¡Bienvenidos, queridos compatriotas del cabreo crónico! Si estás leyendo esto, probablemente seas uno de esos valientes guerreros de teclado que, cada mañana, se despiertan con el café en una mano y el tuit de «¡Dimisión, Sánchez!» en la otra. O quizás seas de los que gritan en manifestaciones con pancartas que dicen «¡Fuera, mentiroso!» mientras sueñan con que el presidente, cual villano de telenovela, se arrodille y diga: «Tenéis razón, me voy a mi casa a ver Netflix». Spoiler alert: eso no va a pasar. Pedro Sánchez no se va por voluntad propia. Ni por insultos, ni por memes, ni por cadenas de WhatsApp con audios de 5 minutos de tu cuñado el conspiranoico. Va a haber que echarle. Con todas las letras. Como a un inquilino moroso que ha convertido el Palacio de la Moncloa en un Airbnb eterno.
Capítulo 1: El Ritual Diario del Indignado
Imagina la escena: abres Twitter (perdón, X), ves una noticia de Sánchez sonriendo con algún aliado dudoso, y ¡zas! Tu dedo vuela al teclado: «¡Dimisión ya, traidor!». Tus followers te dan likes, retuits, y hasta un «¡Ánimo, patriota!» de ese bot que te sigue desde 2017. Te sientes héroe. Como Gladiator en el Coliseo. Pero, amigo, Sánchez está en su despacho, tomándose un cafelito, pensando: «¿Otro tuit? Qué monos».
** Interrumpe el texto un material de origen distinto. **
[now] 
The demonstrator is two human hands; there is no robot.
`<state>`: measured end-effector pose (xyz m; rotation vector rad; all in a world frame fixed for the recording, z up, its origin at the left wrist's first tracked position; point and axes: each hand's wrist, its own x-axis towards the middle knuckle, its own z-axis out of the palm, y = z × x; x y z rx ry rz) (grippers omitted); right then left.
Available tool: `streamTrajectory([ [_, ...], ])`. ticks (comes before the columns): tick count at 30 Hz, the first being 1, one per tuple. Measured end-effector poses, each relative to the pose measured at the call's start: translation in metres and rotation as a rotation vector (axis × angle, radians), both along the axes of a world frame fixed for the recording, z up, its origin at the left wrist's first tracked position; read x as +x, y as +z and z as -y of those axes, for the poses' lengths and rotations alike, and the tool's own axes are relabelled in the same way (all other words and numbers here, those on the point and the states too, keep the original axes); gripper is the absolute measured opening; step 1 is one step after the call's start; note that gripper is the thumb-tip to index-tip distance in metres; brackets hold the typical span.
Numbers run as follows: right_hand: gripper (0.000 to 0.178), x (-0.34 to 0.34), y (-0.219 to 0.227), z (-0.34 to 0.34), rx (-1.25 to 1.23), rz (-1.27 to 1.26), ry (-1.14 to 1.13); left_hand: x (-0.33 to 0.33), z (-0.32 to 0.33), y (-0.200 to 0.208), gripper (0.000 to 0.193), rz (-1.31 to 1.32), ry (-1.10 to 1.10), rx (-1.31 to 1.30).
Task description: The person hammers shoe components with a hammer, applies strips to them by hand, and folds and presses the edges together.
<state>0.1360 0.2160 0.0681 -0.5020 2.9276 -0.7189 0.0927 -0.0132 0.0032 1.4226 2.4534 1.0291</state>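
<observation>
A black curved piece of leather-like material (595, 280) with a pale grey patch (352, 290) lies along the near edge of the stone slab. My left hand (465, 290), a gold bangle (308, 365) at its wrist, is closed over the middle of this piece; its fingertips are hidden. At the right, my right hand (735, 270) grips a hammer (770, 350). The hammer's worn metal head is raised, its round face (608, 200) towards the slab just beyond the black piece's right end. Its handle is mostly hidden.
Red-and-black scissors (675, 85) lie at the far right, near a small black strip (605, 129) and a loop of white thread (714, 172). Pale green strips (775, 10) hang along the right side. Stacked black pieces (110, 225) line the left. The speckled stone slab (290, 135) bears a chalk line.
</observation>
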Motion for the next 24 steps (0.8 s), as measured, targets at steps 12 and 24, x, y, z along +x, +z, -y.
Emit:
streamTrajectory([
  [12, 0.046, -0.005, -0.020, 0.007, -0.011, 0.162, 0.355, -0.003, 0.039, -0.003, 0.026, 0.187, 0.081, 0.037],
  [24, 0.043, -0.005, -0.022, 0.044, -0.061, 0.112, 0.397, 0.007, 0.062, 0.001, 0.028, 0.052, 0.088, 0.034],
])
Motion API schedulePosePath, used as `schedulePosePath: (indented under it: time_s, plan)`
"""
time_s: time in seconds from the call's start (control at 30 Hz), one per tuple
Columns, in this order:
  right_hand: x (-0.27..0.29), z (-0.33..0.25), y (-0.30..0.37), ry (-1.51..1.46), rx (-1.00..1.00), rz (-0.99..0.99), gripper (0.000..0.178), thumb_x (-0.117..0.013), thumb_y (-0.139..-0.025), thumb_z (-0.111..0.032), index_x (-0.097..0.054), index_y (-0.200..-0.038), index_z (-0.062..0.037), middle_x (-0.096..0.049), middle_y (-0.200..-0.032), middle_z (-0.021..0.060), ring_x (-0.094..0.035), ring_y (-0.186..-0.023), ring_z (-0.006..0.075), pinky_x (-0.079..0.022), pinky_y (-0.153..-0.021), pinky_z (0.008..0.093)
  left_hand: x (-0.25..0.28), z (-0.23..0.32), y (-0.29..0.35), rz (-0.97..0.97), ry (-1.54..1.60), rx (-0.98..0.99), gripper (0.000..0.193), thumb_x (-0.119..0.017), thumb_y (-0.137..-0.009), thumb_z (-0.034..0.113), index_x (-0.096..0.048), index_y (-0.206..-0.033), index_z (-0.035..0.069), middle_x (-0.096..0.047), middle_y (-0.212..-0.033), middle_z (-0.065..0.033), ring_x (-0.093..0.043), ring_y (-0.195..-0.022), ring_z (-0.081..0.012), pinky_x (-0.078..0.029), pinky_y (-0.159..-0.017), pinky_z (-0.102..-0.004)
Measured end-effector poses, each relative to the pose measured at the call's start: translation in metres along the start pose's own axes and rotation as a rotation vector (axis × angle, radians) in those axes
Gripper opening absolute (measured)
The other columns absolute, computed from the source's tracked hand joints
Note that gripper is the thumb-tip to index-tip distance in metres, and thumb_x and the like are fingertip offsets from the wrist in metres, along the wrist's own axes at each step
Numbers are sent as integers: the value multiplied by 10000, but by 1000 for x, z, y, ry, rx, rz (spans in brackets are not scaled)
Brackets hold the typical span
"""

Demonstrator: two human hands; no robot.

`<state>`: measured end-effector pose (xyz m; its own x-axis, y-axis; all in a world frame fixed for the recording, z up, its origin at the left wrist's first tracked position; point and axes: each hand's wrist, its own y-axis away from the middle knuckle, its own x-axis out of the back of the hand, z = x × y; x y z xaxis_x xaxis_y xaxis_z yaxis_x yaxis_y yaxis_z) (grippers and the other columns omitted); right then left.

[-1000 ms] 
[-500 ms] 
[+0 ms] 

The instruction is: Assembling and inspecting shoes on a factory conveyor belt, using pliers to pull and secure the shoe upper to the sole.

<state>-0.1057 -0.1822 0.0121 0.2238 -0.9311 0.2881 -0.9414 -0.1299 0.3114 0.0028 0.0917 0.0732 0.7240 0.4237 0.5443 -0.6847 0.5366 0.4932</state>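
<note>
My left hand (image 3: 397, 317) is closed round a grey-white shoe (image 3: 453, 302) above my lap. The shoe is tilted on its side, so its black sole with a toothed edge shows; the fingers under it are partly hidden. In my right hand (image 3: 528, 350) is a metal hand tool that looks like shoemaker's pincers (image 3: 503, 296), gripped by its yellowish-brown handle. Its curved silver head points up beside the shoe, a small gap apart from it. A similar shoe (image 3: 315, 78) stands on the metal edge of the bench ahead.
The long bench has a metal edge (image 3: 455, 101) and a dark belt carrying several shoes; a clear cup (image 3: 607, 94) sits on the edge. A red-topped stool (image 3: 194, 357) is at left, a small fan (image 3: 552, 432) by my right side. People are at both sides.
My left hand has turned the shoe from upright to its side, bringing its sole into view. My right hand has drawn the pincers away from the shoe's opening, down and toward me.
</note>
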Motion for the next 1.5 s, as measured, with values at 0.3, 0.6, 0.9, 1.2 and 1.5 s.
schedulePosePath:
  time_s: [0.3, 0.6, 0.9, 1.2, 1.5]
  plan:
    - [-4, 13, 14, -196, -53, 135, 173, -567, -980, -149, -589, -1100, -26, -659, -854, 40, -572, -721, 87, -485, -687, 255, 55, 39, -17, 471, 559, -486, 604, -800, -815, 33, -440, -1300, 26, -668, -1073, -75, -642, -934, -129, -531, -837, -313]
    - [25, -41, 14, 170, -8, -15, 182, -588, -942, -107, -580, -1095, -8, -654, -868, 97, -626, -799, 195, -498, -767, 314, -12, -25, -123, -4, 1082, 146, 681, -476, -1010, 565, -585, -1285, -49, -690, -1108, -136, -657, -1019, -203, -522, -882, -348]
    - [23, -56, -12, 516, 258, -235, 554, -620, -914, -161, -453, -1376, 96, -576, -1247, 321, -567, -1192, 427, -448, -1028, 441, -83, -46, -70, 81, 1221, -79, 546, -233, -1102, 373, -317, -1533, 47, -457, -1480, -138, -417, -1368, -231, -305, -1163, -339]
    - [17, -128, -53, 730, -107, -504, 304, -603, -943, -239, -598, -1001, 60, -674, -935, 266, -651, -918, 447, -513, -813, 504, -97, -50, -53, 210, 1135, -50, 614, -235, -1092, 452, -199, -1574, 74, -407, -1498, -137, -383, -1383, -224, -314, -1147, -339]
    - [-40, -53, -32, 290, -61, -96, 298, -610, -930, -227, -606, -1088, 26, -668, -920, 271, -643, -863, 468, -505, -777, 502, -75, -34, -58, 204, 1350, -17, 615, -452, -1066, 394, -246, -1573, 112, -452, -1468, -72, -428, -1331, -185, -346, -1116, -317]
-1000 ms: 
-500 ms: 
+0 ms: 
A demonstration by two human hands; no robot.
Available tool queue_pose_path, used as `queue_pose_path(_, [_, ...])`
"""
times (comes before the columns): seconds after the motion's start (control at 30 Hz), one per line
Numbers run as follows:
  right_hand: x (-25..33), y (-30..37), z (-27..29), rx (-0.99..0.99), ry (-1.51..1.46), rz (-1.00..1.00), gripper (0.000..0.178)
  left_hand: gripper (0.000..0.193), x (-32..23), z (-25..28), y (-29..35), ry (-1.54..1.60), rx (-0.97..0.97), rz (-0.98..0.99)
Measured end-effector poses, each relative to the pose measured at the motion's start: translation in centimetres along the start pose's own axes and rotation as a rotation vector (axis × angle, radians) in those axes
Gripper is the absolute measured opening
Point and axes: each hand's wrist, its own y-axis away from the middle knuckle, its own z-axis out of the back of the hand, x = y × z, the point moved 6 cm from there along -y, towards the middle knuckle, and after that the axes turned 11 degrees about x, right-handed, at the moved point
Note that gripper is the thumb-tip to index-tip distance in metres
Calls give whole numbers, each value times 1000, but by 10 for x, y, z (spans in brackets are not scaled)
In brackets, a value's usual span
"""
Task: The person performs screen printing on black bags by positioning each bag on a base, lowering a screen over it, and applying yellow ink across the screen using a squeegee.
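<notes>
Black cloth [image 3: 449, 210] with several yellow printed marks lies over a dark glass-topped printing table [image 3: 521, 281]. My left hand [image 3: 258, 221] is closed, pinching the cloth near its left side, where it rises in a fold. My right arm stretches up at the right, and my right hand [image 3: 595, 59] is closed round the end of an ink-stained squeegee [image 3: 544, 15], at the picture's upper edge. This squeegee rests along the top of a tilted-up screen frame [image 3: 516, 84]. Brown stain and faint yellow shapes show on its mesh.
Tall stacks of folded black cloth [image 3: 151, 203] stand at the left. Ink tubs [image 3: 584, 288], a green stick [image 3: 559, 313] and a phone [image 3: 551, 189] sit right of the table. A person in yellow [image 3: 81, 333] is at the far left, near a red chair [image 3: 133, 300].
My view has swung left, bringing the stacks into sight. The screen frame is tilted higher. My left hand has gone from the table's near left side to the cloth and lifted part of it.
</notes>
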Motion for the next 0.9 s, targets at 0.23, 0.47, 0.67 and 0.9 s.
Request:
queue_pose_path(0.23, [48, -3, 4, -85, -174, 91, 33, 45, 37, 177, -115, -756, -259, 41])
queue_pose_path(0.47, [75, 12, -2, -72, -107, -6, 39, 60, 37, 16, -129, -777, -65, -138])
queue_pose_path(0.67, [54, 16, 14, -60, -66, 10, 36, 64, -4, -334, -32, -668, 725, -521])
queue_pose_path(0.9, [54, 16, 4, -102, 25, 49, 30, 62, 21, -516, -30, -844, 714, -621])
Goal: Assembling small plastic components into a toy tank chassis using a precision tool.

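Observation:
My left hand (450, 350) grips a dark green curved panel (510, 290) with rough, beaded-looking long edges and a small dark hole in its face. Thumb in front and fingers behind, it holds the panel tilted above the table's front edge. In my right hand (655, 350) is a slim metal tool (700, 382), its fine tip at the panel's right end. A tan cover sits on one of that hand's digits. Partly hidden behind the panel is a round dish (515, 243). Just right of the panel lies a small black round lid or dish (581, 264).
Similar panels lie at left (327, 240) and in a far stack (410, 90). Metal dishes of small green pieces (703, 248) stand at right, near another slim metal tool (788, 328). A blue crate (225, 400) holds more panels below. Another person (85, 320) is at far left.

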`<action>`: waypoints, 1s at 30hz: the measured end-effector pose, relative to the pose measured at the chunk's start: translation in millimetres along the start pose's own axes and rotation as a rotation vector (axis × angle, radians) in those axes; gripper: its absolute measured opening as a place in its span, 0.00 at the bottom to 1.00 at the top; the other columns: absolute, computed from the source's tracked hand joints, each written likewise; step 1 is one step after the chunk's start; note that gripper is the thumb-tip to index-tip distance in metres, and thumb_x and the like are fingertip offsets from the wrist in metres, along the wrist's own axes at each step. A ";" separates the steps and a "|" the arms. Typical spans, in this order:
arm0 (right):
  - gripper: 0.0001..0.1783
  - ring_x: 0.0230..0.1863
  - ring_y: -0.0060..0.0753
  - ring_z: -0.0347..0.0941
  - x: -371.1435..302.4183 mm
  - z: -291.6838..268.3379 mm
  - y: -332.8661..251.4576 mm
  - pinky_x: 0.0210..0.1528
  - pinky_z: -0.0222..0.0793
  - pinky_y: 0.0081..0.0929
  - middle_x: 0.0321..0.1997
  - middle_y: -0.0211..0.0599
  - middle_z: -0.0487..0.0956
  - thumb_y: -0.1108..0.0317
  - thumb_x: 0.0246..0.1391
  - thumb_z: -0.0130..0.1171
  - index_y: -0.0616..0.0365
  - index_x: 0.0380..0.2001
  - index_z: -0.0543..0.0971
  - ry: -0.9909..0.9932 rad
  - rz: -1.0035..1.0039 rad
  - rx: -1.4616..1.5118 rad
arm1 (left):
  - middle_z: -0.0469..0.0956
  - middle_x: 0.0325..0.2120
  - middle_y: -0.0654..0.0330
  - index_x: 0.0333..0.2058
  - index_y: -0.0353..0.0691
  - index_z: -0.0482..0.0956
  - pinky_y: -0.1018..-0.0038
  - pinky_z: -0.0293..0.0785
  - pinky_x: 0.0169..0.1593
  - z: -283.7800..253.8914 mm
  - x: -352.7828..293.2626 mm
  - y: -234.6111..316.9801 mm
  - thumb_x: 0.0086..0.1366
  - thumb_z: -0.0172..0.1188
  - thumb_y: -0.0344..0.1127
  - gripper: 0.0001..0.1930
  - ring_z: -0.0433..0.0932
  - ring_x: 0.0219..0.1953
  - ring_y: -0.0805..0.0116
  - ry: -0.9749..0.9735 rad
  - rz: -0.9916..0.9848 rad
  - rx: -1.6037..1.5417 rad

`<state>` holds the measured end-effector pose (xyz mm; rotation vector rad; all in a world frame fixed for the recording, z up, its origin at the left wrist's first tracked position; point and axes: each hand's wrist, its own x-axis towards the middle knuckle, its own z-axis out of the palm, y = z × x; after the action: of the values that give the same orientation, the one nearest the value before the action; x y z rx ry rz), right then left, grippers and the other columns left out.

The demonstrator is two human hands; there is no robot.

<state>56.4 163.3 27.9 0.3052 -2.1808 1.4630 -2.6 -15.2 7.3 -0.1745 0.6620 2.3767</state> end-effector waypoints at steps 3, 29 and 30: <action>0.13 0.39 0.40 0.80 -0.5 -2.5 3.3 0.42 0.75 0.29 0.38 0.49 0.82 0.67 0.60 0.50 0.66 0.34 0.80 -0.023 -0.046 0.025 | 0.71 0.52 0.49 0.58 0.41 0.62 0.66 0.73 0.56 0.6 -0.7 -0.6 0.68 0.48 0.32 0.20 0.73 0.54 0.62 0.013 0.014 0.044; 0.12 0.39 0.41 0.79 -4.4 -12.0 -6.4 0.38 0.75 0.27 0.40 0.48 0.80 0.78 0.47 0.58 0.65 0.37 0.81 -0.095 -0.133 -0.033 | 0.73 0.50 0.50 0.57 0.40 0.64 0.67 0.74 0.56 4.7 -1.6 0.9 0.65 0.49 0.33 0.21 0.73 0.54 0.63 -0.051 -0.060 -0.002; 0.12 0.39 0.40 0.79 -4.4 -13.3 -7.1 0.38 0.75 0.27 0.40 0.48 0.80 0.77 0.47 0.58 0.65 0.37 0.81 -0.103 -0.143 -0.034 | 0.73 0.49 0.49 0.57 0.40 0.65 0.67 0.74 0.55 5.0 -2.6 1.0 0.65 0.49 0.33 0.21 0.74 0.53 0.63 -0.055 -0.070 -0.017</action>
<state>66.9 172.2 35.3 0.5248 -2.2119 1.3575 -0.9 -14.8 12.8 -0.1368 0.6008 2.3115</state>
Estos rituales son como rezar para que llueva en el desierto. Efectivos cero. Él sabe que los insultos son el pan de cada día. ¡Si hasta los colecciona! Probablemente tenga un álbum en el móvil: «Mejores momentos de odio gratuito». «Mira, amor, este me llama ‘psicópata narcisista’. ¡Qué original!»
Capítulo 2: La Ilusión Óptica de la Dimisión Voluntaria
¿Por qué creemos que se irá solo? Porque en las películas pasa. El malo pierde las elecciones, se disculpa y se exilia a Suiza. Pero esto es España, no Hollywood. Sánchez es como ese ex que no te deja en paz: bloqueas su número, cambia de SIM; lo ignoras, te manda flores. Ha sobrevivido a mociones de censura, pactos con independentistas que harían llorar a un constitucionalista, y hasta a su propio partido diciéndole «vete». ¿Resultado? Sigue ahí, más fresco que una lechuga en nevera de lujo.
Insultarle es como pegarle a un saco de boxeo relleno de gelatina: rebota y te salpica a ti. «¡Corrupto!», gritas. Él: «Gracias por la publicidad gratuita». «¡Dictador!», exclamas. Él: «Mira, otro que me compara con Franco. ¡Clásico!». No se inmuta. Es inmune. Como Superman, pero con corbata y sin capa (aunque a veces parece que lleva una de invisibilidad para los escándalos).
Capítulo 3: La Verdad Incómoda: Hay que Echarle
Aquí viene el plot twist, indignados míos: para que se vaya, no basta con pedirlo. Hay que hacerlo. Votar en masa, unir a la oposición (sí, esa que se pelea más que niños en un patio de recreo), ganar elecciones, y luego, con mayoría absoluta, mandarle a freír espárragos. O mejor: a un retiro forzoso en Doñana, contando ovejas socialistas.
Pero no, seguimos en la fase fácil: el insulto. Es gratis, catártico, y no requiere esfuerzo. ¿Manifestación? Solo si no llueve. ¿Votar? Bueno, si no hay partido del Madrid. Mientras, Sánchez ríe último. Y el que ríe último… bueno, ya sabéis, sigue en el poder.
Epílogo: Consejos para el Indignado Inteligente
Guarda energía: En vez de 50 tuits al día, úsalos para convencer a tu vecino indeciso.
Sé creativo: Si vas a insultar, al menos hazlo con arte. «Sánchez, eres como el WiFi del Congreso: prometes conexión y siempre fallas».
Prepárate para el largo plazo: Él no se va solo. Nosotros sí podemos echarle. Pero requiere más que un hashtag.
En resumen, queridos haters: seguid pidiendo dimisión si os hace felices. Es terapia barata. Pero recordad: Pedro no se irá por arte de magia. Va a haber que empujarle por la puerta. Y para eso, hace falta algo más que palabras bonitas… o feas. ¡Ánimo, España! O al menos, hasta las próximas elecciones.